Defendant nonetheless claims that there remains a risk that he could be convicted by a non-unanimous jury verdict, relying on Bins v. United States, 331 F.2d 390, 393 (5th Cir.), cert. denied, 379 U.S. 880, 13 L. Ed. 2d 87, 85 S. Ct. 149 (1964). The holding in Bins -- that any acts capable of being charged as separate offenses must be alleged in separate counts--is inapposite to the Seventh Circuit's holding in Berardi, which held that it was permissible to allege three acts of obstruction in a single count where they occurred in a continuing course of conduct notwithstanding the fact that each act by itself could have constituted an independent violation of the statute. Berardi, 675 F.2d at 898; accord United States v. Aracri, 968 F.2d 1512, 1518 (1st Cir. 1992) (rejecting Bins). Any risk of a non-unanimous verdict in this case can be cured with a proper jury instruction. See Berardi, 675 F.2d at 899.

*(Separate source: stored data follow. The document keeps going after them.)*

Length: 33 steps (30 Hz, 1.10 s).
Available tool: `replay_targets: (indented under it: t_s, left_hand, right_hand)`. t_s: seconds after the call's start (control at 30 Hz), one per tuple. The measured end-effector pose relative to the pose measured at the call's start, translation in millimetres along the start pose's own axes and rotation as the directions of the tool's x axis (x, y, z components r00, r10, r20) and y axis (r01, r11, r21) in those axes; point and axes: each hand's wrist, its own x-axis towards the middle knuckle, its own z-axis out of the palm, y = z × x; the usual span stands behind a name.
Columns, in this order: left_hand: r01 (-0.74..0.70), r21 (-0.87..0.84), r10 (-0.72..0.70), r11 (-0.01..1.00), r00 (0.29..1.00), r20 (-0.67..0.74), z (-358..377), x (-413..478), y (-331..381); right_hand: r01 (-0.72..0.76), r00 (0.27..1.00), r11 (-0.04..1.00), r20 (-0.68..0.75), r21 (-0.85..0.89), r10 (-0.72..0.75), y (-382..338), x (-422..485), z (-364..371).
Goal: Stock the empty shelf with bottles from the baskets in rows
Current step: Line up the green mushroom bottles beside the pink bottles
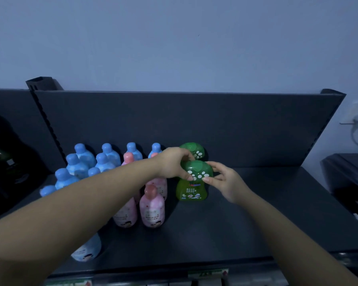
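Observation:
A green bottle (pixel 191 189) with a white-spotted mushroom cap stands upright on the dark shelf (pixel 246 219). My left hand (pixel 174 164) grips the cap from the left and my right hand (pixel 223 180) pinches it from the right. A second green bottle (pixel 194 150) stands right behind it against the back panel. To the left stand rows of blue-capped bottles (pixel 79 164) and pink bottles (pixel 152 209); my left forearm hides part of them.
The shelf's dark back panel (pixel 236 129) rises behind the bottles. The right half of the shelf surface is bare. Dark objects (pixel 6 157) fill the neighbouring bay on the left. A dark unit (pixel 349 178) stands to the right.

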Motion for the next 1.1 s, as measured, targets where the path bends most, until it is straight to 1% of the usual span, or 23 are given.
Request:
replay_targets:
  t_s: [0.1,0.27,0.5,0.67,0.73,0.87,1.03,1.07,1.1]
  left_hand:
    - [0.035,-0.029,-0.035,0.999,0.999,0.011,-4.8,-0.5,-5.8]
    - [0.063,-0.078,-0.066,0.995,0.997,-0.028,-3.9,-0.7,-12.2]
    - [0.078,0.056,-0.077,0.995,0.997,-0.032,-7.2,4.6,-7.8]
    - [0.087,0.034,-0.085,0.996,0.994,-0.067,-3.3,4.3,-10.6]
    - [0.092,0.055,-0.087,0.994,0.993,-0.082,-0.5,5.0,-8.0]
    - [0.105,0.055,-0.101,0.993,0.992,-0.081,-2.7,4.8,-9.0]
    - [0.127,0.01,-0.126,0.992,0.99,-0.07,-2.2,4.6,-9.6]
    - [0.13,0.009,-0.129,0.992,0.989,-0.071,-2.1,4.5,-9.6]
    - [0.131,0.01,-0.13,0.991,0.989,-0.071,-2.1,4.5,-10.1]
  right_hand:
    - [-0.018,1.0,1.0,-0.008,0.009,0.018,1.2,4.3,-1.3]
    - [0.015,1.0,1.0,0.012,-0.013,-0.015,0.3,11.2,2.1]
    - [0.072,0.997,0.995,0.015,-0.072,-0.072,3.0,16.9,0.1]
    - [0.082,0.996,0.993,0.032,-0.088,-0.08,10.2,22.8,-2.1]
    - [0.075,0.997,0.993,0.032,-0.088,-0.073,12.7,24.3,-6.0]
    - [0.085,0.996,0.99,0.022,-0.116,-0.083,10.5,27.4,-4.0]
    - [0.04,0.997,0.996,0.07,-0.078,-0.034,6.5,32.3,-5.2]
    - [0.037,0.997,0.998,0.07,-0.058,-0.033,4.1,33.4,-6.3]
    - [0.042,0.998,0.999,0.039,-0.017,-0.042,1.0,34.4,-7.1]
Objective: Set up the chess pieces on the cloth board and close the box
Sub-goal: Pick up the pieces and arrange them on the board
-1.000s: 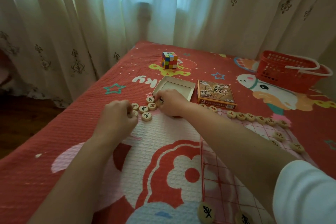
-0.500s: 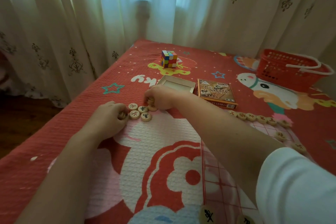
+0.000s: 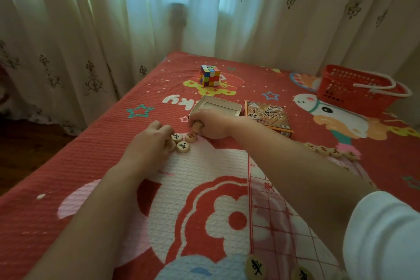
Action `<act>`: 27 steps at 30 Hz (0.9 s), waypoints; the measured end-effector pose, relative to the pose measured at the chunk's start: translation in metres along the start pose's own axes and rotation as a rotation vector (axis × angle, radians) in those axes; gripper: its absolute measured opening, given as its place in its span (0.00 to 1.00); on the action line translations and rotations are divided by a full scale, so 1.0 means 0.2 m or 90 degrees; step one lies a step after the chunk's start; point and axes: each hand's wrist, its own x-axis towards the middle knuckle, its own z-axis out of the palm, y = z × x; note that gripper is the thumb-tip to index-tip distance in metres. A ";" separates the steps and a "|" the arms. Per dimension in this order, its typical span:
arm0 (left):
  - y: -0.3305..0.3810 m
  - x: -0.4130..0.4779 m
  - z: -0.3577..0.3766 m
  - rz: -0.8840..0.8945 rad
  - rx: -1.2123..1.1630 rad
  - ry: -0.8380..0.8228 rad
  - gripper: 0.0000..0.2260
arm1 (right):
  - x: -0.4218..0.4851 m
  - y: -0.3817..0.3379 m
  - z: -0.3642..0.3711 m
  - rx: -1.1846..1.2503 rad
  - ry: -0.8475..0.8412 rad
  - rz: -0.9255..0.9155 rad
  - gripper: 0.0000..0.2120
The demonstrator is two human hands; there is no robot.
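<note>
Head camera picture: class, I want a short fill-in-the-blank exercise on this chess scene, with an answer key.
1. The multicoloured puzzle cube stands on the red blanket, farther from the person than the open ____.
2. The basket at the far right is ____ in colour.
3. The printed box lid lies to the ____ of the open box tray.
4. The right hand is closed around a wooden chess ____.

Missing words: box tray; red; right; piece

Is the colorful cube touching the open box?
Apart. The head view shows the colorful cube farther back, with a clear stretch of red blanket between it and the open box.
</note>
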 end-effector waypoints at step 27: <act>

Accordingly, defendant's motion is denied as to Counts I, IV, VII and X,.
With respect to Counts III, VI, IX and XI, the court has little difficulty in concluding that no duplicity exists in these counts. The fact that each of these counts tracks, in part, the language of section 656 by alleging alternative means of violating the statute does not make each count duplicitous. Charging a defendant with alternative commissions of the same offense in the same count, as distinguished from charging him with alternative offenses, is expressly authorized by Rule 7(c) and does not offend the rule against duplicity. United States v. Kramer, 711 F.2d 789, 797 (7th Cir.), cert. denied, 464 U.S. 962, 104 S. Ct. 397, 78 L. Ed. 2d 339 (1983); United States v. Epperson, 552 F. Supp. 359, 361 (S.D. Ill. 1982) (count charging the defendant with misapplying "money, funds, and credits" under section 656 not duplicitous); see also United States v. Acosta, 748 F.2d 577, 579 (11th Cir. 1984) (count charging the defendant with willfully embezzling, abstracting, purloining and misapplying money under section 656 not duplicitous). Defendant's claim that these counts do not provide sufficient notice of the charges against him is without merit. In addition to alleging various means of commission, each count sets forth in detail that which was embezzled. In Count Three, it is $ 3,000 in the form of a check made payable to Robert Keister-- in Count Six, $ 5,000, in Count Nine, $ 5,000 and in Count Eleven, $ 35,000. Nor is there a risk of a non-unanimous verdict with respect to these counts. Where a statute provides for alternative means of commission and these alternative means are alleged in a single count, the jury need not agree upon the means of commission in rendering a general verdict. Schad v. Arizona, 501 U.S. 624, 631-32, 115 L. Ed. 2d 555, 111 S. Ct. 2491 (1991); United States v. Durman, 30 F.3d 803, 810 (7th Cir. 1994), cert. denied sub nom. Castellanos v. United States, 130 L. Ed. 2d 801, 115 S. Ct. 921 (1995); Bae v. Peters, 950 F.2d 469, 480 (7th Cir. 1991). Therefore, the court finds that Counts III, VI, IX and XI are not duplicitous. Accordingly, defendant's motion to dismiss is denied.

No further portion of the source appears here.